● **What the exercise asks**
Begin at the line below that has "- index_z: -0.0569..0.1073" and stop after the line that has "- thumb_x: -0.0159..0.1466". Please restate only those lines, word for word.

(Stored records)
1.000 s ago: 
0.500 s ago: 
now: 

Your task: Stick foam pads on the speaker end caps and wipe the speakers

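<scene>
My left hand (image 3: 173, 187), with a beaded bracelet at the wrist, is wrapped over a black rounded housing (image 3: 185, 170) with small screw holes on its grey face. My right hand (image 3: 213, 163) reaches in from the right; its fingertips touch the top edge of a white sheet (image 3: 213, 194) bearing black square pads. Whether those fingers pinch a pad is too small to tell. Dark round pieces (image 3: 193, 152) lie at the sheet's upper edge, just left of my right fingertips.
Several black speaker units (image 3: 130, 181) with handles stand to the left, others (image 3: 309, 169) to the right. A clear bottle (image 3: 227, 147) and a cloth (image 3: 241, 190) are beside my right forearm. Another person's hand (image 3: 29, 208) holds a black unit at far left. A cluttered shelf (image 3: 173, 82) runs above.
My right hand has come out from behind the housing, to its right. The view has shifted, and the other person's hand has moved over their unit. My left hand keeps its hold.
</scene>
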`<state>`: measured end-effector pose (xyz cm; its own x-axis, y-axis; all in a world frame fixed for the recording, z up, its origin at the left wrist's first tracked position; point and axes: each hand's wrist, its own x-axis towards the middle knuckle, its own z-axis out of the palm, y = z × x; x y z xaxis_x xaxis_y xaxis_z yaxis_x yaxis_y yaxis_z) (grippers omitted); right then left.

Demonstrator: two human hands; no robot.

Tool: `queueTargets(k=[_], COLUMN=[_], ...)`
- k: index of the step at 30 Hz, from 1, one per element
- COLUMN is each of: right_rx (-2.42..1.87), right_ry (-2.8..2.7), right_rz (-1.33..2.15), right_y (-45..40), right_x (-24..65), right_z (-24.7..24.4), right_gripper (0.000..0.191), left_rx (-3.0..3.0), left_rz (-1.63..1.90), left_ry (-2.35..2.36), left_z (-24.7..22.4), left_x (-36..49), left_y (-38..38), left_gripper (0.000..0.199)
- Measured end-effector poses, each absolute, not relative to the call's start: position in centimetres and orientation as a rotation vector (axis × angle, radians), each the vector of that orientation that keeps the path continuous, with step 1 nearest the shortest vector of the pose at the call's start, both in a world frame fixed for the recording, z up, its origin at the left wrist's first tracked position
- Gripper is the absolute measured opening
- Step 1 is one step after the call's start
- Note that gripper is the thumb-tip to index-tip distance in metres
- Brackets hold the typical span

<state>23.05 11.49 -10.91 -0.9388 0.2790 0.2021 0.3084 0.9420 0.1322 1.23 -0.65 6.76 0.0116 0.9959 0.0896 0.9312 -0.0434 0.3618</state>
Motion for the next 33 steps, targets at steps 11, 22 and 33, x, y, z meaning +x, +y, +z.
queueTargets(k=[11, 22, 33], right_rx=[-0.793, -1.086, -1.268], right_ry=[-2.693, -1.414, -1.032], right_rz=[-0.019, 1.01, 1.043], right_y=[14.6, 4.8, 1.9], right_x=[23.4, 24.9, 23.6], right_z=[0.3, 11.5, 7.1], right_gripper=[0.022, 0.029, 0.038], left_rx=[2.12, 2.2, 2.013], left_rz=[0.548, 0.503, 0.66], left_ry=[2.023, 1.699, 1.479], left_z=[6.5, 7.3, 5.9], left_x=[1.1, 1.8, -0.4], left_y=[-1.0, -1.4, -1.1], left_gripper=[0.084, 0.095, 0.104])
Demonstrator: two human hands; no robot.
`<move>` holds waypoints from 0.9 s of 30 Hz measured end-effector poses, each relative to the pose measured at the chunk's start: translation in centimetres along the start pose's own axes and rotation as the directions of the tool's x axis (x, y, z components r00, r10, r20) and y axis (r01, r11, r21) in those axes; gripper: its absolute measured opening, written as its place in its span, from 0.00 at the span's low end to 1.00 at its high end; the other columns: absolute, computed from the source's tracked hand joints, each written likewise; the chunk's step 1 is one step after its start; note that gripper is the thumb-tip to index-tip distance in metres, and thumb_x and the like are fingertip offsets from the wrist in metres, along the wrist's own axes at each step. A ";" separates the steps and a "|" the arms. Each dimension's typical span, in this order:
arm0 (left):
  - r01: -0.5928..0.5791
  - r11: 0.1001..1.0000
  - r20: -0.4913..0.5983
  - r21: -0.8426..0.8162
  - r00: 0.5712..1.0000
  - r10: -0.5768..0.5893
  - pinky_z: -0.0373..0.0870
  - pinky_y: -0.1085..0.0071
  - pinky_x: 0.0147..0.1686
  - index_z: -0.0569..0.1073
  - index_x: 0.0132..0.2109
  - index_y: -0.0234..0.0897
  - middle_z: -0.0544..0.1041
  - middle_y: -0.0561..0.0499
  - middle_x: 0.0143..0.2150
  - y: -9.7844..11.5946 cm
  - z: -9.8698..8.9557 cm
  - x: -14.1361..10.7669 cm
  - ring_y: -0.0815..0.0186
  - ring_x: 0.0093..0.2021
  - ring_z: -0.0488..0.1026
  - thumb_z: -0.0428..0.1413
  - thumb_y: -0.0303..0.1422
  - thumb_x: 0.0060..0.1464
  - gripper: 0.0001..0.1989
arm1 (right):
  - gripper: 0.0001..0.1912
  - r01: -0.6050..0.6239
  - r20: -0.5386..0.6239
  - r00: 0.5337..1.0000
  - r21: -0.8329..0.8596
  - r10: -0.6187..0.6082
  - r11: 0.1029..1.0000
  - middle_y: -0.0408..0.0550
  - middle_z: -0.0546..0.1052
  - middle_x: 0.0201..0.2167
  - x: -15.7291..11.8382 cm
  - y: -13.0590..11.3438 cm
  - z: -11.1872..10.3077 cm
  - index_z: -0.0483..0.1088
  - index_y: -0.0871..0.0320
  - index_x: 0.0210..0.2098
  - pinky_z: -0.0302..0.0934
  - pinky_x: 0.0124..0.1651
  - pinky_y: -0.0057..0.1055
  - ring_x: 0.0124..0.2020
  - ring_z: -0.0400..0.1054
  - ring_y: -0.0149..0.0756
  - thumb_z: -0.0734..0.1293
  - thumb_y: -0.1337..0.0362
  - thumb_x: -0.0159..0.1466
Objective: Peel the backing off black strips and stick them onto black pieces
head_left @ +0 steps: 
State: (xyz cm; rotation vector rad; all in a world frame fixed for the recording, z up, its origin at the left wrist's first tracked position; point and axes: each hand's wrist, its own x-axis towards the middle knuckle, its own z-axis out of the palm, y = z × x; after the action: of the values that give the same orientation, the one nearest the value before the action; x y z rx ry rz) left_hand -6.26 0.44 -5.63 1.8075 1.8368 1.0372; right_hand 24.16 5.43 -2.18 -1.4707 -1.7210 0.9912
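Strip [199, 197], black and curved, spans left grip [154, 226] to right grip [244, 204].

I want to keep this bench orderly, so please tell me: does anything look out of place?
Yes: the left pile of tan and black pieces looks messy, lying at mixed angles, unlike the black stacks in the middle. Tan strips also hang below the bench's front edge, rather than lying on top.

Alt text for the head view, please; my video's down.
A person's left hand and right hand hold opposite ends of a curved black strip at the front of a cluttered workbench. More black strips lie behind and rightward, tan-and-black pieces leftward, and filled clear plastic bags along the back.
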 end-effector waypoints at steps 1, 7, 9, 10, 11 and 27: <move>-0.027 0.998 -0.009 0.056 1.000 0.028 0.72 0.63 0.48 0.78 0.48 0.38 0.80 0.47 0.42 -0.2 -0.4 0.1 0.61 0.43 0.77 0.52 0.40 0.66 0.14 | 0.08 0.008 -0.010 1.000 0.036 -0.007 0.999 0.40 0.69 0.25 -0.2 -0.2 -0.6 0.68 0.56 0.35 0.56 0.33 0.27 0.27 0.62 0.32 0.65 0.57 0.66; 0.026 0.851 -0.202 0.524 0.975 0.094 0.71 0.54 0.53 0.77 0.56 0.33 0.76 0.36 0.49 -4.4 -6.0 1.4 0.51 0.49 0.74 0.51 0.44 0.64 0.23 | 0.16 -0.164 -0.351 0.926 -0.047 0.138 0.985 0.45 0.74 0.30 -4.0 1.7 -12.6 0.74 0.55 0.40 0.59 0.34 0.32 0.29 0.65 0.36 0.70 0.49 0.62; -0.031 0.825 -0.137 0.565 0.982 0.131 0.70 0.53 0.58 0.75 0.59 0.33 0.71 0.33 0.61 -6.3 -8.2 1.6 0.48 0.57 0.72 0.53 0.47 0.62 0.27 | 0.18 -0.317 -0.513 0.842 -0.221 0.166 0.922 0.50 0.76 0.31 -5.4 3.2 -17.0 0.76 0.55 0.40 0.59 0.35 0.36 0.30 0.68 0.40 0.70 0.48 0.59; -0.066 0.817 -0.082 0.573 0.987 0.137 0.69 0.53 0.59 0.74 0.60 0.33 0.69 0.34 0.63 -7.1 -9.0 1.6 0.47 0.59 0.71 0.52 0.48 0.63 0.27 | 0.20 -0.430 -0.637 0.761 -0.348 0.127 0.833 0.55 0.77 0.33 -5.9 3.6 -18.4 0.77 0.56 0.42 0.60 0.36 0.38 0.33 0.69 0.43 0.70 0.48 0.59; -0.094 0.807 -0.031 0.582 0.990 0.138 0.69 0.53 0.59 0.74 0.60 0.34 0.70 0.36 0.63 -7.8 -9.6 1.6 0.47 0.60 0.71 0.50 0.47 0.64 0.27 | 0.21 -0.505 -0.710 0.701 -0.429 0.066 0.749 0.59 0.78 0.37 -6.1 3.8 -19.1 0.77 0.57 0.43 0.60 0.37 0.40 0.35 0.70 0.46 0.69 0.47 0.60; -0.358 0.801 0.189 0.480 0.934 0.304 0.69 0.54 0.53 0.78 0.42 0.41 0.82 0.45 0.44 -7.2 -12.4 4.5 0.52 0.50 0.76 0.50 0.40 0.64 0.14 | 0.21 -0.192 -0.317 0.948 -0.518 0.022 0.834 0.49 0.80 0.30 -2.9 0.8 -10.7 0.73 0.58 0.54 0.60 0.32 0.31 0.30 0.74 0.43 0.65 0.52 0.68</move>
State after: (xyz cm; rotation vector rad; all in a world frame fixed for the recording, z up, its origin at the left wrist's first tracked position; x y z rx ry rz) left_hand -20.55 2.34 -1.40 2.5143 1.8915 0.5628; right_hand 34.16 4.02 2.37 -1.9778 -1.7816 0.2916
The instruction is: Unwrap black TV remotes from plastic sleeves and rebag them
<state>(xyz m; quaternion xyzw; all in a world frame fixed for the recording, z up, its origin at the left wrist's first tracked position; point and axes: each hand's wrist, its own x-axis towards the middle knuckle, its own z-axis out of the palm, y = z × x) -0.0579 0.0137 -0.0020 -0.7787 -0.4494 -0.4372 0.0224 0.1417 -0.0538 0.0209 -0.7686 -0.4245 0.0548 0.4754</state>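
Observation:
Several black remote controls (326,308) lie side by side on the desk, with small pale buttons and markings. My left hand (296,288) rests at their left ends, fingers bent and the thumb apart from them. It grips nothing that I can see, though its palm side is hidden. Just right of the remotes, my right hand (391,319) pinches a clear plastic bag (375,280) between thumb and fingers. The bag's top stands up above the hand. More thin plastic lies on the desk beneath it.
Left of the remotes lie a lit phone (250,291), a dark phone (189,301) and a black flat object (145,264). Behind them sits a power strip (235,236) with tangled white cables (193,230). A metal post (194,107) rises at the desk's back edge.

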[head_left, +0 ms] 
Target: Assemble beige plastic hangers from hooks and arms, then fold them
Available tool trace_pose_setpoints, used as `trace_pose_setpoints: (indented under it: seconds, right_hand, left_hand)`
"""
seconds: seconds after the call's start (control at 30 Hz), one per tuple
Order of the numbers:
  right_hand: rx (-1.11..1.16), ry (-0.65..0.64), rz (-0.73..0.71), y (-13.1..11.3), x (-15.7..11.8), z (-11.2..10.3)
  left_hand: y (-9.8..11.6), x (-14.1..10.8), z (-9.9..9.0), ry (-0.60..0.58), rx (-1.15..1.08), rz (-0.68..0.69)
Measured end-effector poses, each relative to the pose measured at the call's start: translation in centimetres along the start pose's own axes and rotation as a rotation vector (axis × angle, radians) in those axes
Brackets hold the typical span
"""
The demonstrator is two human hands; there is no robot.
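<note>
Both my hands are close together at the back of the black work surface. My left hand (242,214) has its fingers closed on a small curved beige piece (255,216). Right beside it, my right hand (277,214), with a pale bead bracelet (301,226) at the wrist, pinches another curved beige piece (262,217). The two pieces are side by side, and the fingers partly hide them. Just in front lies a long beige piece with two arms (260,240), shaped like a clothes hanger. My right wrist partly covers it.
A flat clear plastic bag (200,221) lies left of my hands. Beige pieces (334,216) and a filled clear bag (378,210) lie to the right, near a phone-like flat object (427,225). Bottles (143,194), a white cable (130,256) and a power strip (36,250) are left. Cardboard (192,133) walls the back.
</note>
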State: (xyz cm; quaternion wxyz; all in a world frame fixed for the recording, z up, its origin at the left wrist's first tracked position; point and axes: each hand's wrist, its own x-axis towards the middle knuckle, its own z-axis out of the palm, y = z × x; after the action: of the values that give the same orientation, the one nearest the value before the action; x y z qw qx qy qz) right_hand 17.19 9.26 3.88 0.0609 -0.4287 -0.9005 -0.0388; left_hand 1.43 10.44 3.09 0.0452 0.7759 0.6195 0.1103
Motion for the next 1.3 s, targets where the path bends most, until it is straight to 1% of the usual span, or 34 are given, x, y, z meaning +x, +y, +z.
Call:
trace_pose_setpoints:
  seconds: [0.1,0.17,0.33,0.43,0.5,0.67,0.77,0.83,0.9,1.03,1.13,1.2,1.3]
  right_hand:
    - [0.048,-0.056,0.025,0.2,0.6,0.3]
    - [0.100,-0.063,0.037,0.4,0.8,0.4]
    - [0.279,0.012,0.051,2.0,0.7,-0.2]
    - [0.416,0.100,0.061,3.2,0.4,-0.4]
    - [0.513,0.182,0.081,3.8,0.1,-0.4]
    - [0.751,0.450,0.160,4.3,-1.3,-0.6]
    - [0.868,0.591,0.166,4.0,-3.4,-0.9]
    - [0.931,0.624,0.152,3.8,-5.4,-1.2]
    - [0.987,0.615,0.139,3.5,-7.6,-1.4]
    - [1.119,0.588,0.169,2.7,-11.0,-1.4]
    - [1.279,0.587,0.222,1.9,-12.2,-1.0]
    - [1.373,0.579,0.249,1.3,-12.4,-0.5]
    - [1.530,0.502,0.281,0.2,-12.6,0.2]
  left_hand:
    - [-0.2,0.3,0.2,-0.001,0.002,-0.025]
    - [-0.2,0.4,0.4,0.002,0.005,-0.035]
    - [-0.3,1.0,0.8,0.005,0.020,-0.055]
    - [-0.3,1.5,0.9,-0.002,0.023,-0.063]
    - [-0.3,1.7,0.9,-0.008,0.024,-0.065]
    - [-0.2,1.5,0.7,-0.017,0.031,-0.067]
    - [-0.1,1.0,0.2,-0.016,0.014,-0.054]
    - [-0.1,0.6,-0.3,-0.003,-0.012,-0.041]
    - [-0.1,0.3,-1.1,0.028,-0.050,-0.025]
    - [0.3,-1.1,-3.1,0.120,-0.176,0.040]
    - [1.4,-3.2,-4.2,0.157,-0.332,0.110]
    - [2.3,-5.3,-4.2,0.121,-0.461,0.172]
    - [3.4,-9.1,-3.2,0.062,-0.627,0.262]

● **Answer below**
  - index_z: -0.0569..0.1073
  - index_x: 0.0132..0.2109
  - index_y: -0.0234..0.0897
  - middle_z: -0.0544..0.1041
  - middle_y: -0.0561..0.0499
  - middle_x: 0.0143..0.2150
  - y: -9.7844..11.5946 cm
  - z: -9.8698..8.9557 cm
  - x: -14.1361..10.7669 cm
  - ring_y: -0.0815..0.0186
  - ring_x: 0.0093..0.2021
  - ring_z: -0.0488..0.1026
  - thumb_z: -0.0428..0.1413
  - thumb_y: -0.0303..0.1422
  - thumb_x: 0.0060..0.1464
  - gripper: 0.0001..0.1989
arm1 (right):
  - gripper: 0.0001..0.1912
  - r01: -0.6050..0.6239
  - r20: -0.5386..0.6239
  - r00: 0.5337..1.0000
  - r21: -0.8329..0.8596
  - r10: -0.6187..0.6082
  - r11: 0.1029..1.0000
  - middle_y: -0.0408..0.0550
  - middle_z: -0.0546..0.1052
  - middle_x: 0.0201..0.2167
  - x: -15.7291..11.8382 cm
  - y: -13.0590..11.3438 cm
  - z: -11.1872..10.3077 cm
  - index_z: -0.0483..0.1088
  - index_y: -0.0871..0.0320
  - index_x: 0.0210..0.2098
  - pinky_z: -0.0302..0.0934
  - pinky_x: 0.0124..0.1651
  - pinky_y: -0.0057..0.1055
  - ring_x: 0.0124..0.2020
  - ring_z: -0.0400..0.1054
  - ring_y: -0.0149..0.0756
  - thumb_z: -0.0734..0.1293
  - thumb_y: -0.1337..0.0362
  - thumb_x: -0.0159..0.1466

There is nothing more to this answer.